Chapter 5.4

61 14 0
                                    

Beberapa hari, teror datang semakin parah. Dewa sampai pusing sendiri, setiap hari membuang kotak penuh darah dan juga tulisan aneh dari Rian. Dewa benar-benar yakin itu Rian karena dia hafal tulisan teman-temannya.

Dewa mengunci kamarnya. Malam ini, kotak terakhir datang dengan kepala anjing penuh darah, tanpa badan. Kepala Dewa sampai berdenyut melihat teror ini terus. Ya memang Dewa sudah terbiasa dengan hal berdarah begini, tapi untuk Aruna dia tidak bisa menahan semuanya. Dan lagi-lagi ada surat bertinta merah di sana. Tetapi bukan kata-katanya teror seperti sebelumnya, malah kata-kata yang cenderung malah memperingati (?)

'Lo jelas tau siapa gue, kan? Jaga Diksa. Besok jam sepuluh malem, DIA bakal keluar cari Diksa. Matiin lampu apart lo. Kalo ada orang mencet bel dengan bunyi ganjil, jangan dibuka! Jangan liat monitor! Tutup semua tirai, dan pastiin Diksa gak keluar kamar. DIA berbahaya. Mungkin lo gak bakal percaya lagi sama gue, tapi untuk kali ini gue mohon lo percaya. Dewa, gue mohon jaga Diksa. Dia kunci utama agar semua berakhir. Kalo lo gak nurutin ini, gue pastiin besok Diksa kemungkinan bakal berpindah tangan!'

Dewa memijat pelipisnya. Kepalanya benar-benar berdenyut. Dewa menyingkirkan kotak itu, dan menyusun ke tujuh kertas yang dikirim selama enam hari berturut-turut.

'Gue udah tau kalo Diksa sama lo'

'Gue kira lo gak terlibat, tapi siapa sangka dibalik sosok polos di sekolah langganan peringkat juara parallel ternyata pembunuh bayaran?'

'Gimana rasanya bunuh orang? Liat mereka ketakutan, mohon-mohon pasti buat lo seneng kan? Gue juga pengen nyoba. Tapi korban pertama harus lo, atau Diksa dulu yaa? Atau mungkin DIA?'

'Dewa? Tau gak sih kalo Diksa tuh cantik. Apalagi kalo dia jerit ketakutan pasti lebih cantik. Tapi lebih cantik kalo dia senyum ke gue lagi'

'Dewa, gue tadi sore liat lo keluar apartemen sendiri. Jangan tinggalin si cantik sendirian. Atau lo mau nyerahin Diksa ke DIA?'

'Diksa cantik banget pake dress merah. Sayang banget gue gak bisa nemuin dia waktu tadi buang sampah. Andai dia buang sampah pas malem, mungkin si cantik udah ada di tangan gue'

Dan yang terakhir tadi. Dewa tak tau apa motif Rian mengirimkan semua ini, tapi yang jelas Aruna dalam kondisi bahaya. Dewa sebenarnya harus memberitahukan Juan tentang surat teror ini. Hanya saja dia tidak mau membuat Juan khawatir, apalagi terakhir Juan kemarin ke sini belum menunjukkan tanda-tanda Juan dan Aruna baikan.

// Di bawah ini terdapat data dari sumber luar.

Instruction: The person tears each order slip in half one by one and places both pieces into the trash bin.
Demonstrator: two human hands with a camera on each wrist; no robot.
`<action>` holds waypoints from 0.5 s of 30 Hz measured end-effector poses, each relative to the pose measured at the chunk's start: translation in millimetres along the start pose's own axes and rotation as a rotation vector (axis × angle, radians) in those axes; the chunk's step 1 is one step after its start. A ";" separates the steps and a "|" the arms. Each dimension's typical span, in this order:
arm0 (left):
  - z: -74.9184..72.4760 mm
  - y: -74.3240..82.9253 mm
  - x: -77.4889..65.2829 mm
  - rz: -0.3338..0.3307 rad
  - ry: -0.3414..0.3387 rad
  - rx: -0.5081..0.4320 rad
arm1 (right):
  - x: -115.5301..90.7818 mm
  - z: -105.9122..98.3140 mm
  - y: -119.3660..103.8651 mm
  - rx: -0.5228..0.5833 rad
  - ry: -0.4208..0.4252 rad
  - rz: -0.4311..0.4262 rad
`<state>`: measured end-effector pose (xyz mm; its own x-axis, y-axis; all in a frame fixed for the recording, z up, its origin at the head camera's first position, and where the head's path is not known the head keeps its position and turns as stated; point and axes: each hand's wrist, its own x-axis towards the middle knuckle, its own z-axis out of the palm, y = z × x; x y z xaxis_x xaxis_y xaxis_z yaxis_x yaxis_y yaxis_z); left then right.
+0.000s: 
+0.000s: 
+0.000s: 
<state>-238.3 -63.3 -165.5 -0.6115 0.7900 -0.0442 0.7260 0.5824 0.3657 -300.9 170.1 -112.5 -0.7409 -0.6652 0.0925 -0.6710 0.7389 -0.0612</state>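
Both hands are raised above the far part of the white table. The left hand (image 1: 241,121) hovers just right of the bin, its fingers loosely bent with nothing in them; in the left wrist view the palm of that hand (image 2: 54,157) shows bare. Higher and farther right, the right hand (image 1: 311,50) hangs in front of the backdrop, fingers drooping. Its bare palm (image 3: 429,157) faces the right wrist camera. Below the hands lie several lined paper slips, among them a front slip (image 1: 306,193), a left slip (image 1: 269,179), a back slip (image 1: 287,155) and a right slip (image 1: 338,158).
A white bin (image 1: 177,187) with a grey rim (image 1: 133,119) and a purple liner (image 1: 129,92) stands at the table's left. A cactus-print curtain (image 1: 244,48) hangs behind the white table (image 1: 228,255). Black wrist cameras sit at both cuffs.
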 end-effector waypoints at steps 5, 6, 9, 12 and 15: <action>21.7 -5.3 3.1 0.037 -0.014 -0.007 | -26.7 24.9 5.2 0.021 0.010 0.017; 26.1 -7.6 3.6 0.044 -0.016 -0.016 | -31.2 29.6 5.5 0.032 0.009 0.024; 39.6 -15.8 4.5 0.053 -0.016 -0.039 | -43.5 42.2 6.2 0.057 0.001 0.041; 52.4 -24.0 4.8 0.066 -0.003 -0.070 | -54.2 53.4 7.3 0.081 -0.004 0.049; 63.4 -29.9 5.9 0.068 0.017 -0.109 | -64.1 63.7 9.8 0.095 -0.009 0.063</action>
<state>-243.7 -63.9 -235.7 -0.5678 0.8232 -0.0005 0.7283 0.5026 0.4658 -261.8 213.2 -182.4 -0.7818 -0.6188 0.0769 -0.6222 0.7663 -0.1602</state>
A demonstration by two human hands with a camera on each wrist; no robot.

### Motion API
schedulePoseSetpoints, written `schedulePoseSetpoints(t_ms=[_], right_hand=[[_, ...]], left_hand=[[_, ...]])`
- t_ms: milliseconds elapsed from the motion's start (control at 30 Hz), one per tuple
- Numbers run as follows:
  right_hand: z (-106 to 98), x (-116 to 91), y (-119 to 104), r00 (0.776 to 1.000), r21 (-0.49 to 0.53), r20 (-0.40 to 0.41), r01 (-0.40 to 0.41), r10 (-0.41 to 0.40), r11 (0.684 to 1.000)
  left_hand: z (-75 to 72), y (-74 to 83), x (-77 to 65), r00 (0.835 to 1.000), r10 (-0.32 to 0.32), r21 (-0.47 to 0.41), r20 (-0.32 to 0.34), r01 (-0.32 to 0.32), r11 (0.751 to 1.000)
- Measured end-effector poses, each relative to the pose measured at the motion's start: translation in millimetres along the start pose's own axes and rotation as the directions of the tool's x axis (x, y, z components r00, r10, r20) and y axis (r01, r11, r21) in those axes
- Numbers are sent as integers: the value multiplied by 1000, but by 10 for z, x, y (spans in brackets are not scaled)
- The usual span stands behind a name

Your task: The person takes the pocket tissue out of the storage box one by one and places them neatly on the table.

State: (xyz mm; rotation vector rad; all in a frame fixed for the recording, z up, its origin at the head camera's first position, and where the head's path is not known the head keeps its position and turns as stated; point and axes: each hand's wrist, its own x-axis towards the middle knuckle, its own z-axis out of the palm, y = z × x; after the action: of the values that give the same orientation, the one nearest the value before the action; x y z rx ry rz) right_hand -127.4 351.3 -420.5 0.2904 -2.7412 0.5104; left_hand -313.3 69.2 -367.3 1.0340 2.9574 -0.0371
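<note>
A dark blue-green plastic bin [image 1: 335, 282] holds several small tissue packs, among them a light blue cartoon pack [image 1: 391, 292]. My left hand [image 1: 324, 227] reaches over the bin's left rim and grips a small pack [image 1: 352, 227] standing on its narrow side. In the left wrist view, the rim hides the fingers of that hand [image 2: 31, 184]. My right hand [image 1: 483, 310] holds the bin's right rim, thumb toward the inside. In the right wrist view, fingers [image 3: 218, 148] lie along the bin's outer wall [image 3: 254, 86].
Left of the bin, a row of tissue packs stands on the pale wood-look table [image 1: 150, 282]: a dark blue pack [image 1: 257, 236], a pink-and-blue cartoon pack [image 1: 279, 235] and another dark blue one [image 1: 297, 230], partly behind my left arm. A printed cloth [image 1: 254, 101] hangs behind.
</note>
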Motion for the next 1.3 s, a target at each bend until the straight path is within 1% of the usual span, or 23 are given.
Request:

Dewa menarik napasnya saat matanya melihat angka satu di jam. Ini sudah larut, dan dia masih pusing memikirkan teror Rian. Bagaimana jika surat tadi hanya jebakan? Tapi tidak seorangpun bisa masuk apartemennya karena password apartemennya dirancang khusus. Apa Rian benar-benar memberitahunya apa yang akan terjadi besok?

Dewa mengacak rambutnya. Dia tidak tau harus apa. Dia memilih mengambil semua surat itu dan menyimpannya di kotak bawah kasurnya untuk menghindari Aruna melihatnya. Dewa tidak ingin Aruna memikirkan hal ini, atau berakhir sakit lagi. Dia akan menyelesaikan semua sendiri.


















Pagi ini semua tampak normal. Juan masuk ke apartemennya sebelum jam menunjukkan angka delapan pagi. Dia baru saja pulang dari markas. Semalam dia bergadang membentuk pertahanan baru karena serangan minggu lalu, rumah atas mengalaminya sedikit kerusakan. Untung saja tidak parah. Itu rumah peninggalan papa mamanya, Juan tidak akan membiarkannya rusak.

"Udah balik?"

Juan baru saja ingin membuka pintu kamarnya, tetapi tidak jadi dan memilih menoleh ke Arsel.

"Ya menurut lo?"

Arsel tersenyum, "Hehe maaf. Yaudah sana tidur"

Juan langsung membuka pintu kamarnya.